Not many men do, says Emory's Winship Cancer Institute surgical oncologist Dr. Cletus Arciero. 

About 1-2% of his breast cancer patients, he says, are male.

Men are less likely to recognize the classic warning signs, like a change or lump in the breast tissue.

"And I think a lot of it has to do with awareness," Dr. Arciero says. "So, those that are more aware, they come in with a much smaller mass. They're, like, "Yeah, Doc, I felt an abnormality here." And we start working it up."

Still, Dr. Arciero says, some men wait, even with symptoms.

"They may come in where the mass is much larger, and has maybe even spread to the lymph nodes," he says.  "And they just never thought to check that area unless it becomes something obvious that is coming through the skin or something like that. They just don't think about it."

Dunlap was 34 years old when he was diagnosed.

"My focus was how do I get well," he says.  "Because I had a 13 month old and 3-year old who are looking to me to be dad.  And I didn't want anyone else taking that job. That's a job I signed up for."

Eric Dunlap underwent a mastectomy, then 6 months of chemotherapy at Winship Cancer Institute.

"All the guys I would speak to would say, "How do you know when you have it," Dunlap says.

"I always tell patients, have a sense of your body," Dr. Arciero says. "It's not something that has to be done all the time. But quickly in the shower, feeling around the nipple and that central part of your breast, and just making sure there is nothing new and different."

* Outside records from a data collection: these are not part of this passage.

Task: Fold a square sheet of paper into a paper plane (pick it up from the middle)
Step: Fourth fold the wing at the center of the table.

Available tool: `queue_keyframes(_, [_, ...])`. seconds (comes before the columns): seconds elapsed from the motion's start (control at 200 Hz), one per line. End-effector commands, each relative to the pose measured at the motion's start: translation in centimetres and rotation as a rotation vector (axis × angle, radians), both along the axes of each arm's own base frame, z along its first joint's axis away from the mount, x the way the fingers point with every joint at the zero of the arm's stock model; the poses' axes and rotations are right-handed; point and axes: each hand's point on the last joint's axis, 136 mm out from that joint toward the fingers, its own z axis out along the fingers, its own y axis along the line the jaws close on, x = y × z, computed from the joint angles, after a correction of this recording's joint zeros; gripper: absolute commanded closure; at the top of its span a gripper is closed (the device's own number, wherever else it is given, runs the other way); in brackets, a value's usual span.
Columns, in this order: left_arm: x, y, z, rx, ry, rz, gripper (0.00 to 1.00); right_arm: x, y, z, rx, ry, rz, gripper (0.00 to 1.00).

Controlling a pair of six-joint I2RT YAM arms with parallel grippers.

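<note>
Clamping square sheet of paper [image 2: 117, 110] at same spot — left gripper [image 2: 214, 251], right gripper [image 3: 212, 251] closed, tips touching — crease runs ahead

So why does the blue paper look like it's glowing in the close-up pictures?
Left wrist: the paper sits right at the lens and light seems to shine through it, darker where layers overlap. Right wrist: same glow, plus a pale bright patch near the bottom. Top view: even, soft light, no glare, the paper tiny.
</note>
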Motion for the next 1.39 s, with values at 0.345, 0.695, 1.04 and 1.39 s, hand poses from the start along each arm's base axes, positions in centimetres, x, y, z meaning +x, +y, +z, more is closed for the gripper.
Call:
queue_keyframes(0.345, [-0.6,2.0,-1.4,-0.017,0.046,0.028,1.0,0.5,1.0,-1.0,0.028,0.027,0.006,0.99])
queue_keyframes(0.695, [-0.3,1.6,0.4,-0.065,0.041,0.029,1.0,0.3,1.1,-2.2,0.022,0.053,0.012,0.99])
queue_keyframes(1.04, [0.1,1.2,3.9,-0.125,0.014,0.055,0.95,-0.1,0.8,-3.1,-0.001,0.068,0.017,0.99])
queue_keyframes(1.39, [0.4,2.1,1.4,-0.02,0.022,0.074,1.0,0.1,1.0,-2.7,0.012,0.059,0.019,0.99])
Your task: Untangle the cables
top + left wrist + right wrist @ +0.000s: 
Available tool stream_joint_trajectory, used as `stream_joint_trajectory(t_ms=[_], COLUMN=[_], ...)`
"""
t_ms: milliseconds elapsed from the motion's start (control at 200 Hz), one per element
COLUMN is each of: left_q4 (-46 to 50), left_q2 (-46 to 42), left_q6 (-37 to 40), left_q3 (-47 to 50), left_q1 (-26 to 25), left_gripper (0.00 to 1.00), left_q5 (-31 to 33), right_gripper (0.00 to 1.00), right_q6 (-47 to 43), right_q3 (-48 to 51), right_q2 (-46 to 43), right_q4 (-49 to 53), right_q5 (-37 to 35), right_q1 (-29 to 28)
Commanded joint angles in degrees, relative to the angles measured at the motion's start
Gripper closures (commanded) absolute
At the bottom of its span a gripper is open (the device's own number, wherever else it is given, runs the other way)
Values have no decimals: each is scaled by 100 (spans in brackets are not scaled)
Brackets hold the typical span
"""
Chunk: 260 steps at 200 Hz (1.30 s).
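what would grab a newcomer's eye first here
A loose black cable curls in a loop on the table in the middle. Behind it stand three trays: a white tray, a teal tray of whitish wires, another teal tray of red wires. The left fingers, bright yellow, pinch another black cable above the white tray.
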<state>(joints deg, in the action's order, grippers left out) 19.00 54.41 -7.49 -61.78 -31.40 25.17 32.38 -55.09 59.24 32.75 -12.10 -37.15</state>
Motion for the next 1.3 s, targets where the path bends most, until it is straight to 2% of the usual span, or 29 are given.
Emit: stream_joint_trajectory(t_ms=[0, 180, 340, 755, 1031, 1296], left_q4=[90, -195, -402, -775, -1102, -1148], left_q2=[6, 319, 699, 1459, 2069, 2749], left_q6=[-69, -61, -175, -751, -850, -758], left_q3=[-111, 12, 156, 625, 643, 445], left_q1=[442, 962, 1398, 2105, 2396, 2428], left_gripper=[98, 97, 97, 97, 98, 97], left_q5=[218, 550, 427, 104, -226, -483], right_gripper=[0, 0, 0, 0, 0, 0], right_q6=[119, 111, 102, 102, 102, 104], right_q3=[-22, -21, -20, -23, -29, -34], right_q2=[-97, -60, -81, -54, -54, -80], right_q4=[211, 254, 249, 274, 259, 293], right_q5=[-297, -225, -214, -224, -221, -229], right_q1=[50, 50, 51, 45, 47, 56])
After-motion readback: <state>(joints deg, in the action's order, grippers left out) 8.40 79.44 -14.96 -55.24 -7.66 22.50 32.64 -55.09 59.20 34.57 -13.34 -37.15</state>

18-years out, Eric Dunlap doesn't mind being the guy in pink.

"If I stay in the shadows and don't talk about it, and I don't mention it to anyone, who am I helping," he asks.

His kids are now grown. 

Dunlap often thinks back on a conversation he had as a 7-year old, losing his grandmother to breast cancer.

"So as I was holding her hand, I said, 'One day, I am going to do something about cancer,'" he says.  "And, she opened her eyes and she said, 'I know you will.'  And those were the last words she spoke."